What the exercise asks ->
Filter this data down to the lines that hold "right", and copy them.
Start of Data section
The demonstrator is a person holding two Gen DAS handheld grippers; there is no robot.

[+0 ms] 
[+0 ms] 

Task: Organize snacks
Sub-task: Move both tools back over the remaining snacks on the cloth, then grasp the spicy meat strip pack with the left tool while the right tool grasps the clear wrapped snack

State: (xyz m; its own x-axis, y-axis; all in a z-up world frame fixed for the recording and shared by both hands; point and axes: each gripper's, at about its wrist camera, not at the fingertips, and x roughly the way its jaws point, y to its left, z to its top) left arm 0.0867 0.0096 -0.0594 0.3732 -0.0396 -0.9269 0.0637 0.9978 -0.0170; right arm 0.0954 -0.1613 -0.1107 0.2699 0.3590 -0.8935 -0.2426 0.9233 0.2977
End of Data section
Solution ->
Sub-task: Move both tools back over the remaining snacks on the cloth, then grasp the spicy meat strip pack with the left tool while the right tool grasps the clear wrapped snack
State: (xyz m; its own x-axis, y-axis; all in a z-up world frame fixed for the recording and shared by both hands; point and axes: each gripper's, at about its wrist camera, not at the fingertips, and x roughly the way its jaws point, y to its left, z to its top) left arm 0.0867 0.0096 -0.0594 0.3732 -0.0396 -0.9269 0.0637 0.9978 -0.0170; right arm 0.0954 -0.1613 -0.1107 0.2699 0.3590 -0.8935 -0.2426 0.9233 0.2977

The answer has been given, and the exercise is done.